MLSz abolish referee retirement age.

Péter Solymosi

The MLSz have today announced via M4 that they have finally abolished the referee retirement age. It’s about time! FIFA abolished the retirement age 3 years ago and we welcome the MLSz bringing the Federation up to date with FIFA in this regard. There is no guarantee that any referee will carry on after reaching the age of 45, it is not an automatic right to carry on. Each referee will be judged on an individual basis, once they age 45 and will need to pass the fitness test and their merit markings will need to be within the acceptable level.  The MLSz have not confirmed if the referees will also need to pass additional medical tests, the same as the FIFA referees are required to do.

Allegations have surfaced that they have only done this to prevent a “favourite” from retiring, however in our opinion this has definitely been implemented purely following a standing directive issued by FIFA to all confederations that still had a 45 year old retirement age. I personally have bought this up with the MLSz JB several times, both last season and during the current season. Well done to the MLSz in this regard.

Assuming they pass the relevant fitness tests & their merit markings are within the acceptable limits then Péter Solymosi, Zsolt Szabó (Referees – NB1), János Takács (Referee – NB2, AAR – NB1), István Iványi and Kepe Arnold (AR’s – NB1) will potentially be continuing in their roles when the season returns in the Spring break.


The MLSz statement (translated by google translate & we take no responsibility for any inaccuracy)

FIFA has abolished the international referee’s age (45), so the national federations have the right not only to send senior referees and assistants to major matches, but they also have the possibility to qualify for FIFA approval in the international framework. England is used to seeing older players in the Premier League, but other federations such as German, Italian, Dutch or, for example, Swedes have also enjoyed the FIFA rules.

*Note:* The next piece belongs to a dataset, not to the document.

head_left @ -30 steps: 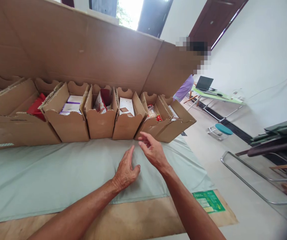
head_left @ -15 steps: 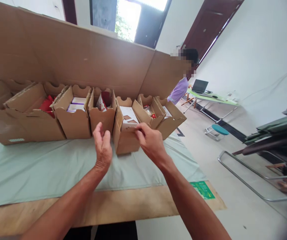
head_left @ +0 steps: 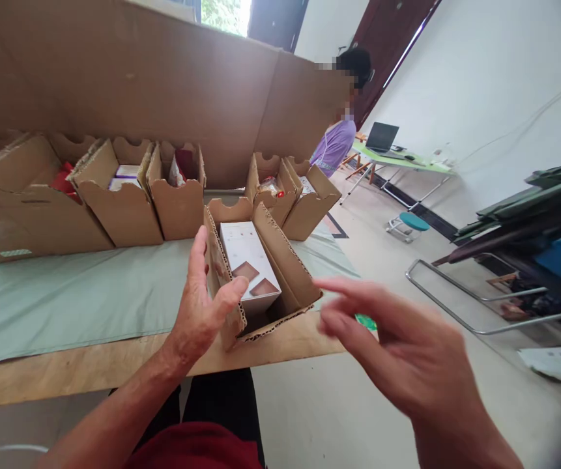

In October 2016, the MLSZ Referee Committee examined the Hungarian aspect of the request and stated that in this case the quality and the performance are the only matters. In practice, this means that the institution of the upper age limit will continue to apply, provided that if a particular professional – whether it is an amateur referee, 50 years or a 45-year-old – in both theoretical and practical exams it suits and has a high average in its championship, the MLSZ Refereeing Committee will have the opportunity to continue to employ this person, primarily for the benefit of the teams. This option is not a guarantee that the referee can work, with good performance and a good average. (If an NB I referee reached the age of 45)

As a consequence, the thinking that has been wrongly or maliciously suggested in the past few days that, given the aforementioned refusal, there is an opportunity for continuation from the MLSZ because its existential situation justifies it does not correspond to reality. In fact, according to the renewed FIFA directive, it is not for the referee, but for the interest of our football and clubs to continue their high-quality activities.